Task description> Please copy exactly the lines from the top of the data through the line containing "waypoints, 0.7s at", and nothing else.

[[ Source records, beginning ]]

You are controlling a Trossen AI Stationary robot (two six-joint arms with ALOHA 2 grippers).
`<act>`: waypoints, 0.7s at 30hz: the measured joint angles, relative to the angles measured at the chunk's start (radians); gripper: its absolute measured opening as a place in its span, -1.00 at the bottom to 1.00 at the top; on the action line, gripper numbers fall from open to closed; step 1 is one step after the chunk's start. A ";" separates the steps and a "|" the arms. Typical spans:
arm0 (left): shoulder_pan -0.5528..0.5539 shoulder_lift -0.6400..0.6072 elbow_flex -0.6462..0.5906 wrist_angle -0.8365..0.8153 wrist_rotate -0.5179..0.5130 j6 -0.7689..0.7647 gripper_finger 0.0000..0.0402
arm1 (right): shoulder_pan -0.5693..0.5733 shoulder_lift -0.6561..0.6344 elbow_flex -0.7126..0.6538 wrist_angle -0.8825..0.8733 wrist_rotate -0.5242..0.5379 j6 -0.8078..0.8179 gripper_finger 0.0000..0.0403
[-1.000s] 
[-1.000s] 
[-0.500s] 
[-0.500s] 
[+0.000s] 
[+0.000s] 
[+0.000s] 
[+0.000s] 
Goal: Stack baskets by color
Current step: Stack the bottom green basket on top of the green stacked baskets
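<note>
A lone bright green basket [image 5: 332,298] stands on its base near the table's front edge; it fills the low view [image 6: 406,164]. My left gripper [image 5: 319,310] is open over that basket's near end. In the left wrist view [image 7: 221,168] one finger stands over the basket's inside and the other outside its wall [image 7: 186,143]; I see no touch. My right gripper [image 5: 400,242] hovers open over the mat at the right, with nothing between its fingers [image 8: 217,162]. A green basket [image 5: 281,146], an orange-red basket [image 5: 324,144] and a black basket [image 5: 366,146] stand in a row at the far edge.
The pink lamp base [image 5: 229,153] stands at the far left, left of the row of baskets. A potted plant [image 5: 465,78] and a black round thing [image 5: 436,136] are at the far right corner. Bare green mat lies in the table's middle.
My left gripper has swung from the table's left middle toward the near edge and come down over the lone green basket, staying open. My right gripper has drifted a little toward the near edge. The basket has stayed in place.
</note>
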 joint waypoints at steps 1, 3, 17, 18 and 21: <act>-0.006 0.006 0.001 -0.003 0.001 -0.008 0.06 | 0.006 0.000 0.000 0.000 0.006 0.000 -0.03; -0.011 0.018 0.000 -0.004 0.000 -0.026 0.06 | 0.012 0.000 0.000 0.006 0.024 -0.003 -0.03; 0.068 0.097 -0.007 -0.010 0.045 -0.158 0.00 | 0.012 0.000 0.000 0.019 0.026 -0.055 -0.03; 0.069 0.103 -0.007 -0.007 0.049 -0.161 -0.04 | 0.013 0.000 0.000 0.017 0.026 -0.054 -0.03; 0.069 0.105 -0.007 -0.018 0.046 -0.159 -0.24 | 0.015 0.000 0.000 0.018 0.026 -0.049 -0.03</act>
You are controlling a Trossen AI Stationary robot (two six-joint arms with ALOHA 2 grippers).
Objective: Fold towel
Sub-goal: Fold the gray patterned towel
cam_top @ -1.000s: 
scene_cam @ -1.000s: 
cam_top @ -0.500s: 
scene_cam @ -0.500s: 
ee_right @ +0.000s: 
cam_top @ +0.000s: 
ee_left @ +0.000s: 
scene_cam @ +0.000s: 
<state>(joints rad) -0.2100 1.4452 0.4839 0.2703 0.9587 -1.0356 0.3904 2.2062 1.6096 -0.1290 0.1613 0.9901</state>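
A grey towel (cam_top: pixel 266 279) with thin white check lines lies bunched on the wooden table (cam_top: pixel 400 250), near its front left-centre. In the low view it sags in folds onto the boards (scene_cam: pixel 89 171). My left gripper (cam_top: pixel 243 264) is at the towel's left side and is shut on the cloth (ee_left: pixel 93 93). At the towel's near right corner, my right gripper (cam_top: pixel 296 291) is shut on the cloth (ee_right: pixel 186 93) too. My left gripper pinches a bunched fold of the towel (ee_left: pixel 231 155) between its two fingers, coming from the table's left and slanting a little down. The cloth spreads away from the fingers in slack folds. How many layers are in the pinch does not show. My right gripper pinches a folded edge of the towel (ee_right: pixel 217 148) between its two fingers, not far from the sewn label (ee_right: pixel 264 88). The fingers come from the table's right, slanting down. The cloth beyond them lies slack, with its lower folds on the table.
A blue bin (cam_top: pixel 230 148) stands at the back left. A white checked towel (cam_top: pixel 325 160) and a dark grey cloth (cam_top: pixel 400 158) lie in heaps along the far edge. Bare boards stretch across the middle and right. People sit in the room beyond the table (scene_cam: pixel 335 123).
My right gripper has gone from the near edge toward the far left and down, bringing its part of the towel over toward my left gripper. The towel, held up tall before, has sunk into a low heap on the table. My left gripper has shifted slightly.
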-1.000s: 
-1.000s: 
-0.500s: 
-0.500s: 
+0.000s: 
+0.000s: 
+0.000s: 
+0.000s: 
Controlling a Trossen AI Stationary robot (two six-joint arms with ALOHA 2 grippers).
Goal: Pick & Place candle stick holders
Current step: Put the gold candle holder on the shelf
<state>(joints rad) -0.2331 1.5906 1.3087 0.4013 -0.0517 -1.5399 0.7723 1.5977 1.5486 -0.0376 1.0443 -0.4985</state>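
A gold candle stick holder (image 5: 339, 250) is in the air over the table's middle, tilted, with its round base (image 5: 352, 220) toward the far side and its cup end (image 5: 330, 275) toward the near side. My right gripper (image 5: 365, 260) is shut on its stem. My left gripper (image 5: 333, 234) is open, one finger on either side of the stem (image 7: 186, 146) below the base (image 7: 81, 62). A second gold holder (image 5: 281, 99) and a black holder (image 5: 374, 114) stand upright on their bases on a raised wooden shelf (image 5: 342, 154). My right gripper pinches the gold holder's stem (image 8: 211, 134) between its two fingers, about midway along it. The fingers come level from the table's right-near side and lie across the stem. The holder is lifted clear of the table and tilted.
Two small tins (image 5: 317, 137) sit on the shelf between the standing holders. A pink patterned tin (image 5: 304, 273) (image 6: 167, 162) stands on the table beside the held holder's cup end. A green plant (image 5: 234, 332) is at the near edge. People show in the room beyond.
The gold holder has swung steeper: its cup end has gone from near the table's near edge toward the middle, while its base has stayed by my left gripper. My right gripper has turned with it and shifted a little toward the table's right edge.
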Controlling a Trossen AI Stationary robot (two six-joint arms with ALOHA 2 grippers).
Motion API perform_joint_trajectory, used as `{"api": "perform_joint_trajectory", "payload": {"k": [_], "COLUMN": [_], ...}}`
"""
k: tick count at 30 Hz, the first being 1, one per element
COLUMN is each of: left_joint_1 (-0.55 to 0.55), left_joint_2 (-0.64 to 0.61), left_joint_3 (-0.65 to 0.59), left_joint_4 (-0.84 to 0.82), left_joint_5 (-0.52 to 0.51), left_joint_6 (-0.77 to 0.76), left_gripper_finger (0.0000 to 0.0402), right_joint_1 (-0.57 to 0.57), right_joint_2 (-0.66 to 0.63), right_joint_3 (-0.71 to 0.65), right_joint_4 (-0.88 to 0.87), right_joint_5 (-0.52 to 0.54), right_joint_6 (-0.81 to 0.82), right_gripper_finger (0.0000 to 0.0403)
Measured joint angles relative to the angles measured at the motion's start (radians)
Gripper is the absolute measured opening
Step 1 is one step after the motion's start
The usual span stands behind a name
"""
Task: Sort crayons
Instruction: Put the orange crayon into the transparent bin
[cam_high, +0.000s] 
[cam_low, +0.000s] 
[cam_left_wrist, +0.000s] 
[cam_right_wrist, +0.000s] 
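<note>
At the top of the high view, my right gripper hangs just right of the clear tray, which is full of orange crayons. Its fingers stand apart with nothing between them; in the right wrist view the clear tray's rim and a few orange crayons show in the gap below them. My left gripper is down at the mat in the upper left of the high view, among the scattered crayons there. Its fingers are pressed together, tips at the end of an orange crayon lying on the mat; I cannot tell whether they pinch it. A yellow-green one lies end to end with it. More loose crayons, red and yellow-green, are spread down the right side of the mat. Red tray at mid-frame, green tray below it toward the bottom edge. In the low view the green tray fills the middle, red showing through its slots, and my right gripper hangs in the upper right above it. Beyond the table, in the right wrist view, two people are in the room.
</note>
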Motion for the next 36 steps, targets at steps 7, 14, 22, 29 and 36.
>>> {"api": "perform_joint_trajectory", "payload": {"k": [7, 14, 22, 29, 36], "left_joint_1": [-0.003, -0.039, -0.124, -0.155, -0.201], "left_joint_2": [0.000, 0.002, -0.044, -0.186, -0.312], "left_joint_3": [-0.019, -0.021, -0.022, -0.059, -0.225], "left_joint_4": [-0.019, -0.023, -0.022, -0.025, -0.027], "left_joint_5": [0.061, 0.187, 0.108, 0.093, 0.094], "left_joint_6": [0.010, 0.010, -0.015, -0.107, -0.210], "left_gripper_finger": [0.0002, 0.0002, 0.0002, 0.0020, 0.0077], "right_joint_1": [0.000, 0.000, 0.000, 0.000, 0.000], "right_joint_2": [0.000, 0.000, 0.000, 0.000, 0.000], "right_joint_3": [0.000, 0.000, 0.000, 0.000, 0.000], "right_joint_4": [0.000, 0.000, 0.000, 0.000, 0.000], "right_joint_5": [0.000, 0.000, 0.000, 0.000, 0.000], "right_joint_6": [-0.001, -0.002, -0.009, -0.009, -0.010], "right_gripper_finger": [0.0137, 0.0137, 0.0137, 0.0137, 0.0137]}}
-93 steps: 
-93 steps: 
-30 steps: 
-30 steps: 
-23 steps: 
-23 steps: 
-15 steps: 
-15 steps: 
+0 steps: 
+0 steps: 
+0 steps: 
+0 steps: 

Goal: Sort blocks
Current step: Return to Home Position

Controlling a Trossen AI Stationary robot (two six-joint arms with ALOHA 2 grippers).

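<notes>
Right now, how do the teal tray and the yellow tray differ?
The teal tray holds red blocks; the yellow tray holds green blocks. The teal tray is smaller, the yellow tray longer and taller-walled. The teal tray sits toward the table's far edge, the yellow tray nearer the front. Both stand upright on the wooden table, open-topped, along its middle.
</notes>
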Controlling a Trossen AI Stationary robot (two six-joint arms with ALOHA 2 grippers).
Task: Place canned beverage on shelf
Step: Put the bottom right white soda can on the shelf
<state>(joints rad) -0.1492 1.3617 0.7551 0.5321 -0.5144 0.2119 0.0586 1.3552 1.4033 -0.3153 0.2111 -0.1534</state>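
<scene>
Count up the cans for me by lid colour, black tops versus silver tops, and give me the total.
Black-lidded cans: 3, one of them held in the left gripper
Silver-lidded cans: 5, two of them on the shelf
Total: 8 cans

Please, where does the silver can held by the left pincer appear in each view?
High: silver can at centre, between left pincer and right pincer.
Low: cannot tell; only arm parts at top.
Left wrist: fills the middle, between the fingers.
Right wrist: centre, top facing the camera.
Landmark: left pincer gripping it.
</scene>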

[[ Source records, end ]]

Reply>
You are controlling a Trossen AI Stationary robot (two six-joint arms with ALOHA 2 grippers).
`<act>`: waypoints, 0.7s at 30hz: the measured joint angles, relative to the angles measured at the chunk's start (radians); gripper: its absolute measured opening as a place in its span, -1.00 at the bottom to 1.00 at the top; on the action line, gripper numbers fall from open to closed; step 1 is one step after the chunk's start. A ";" separates the steps and a "|" the arms. Typical spans:

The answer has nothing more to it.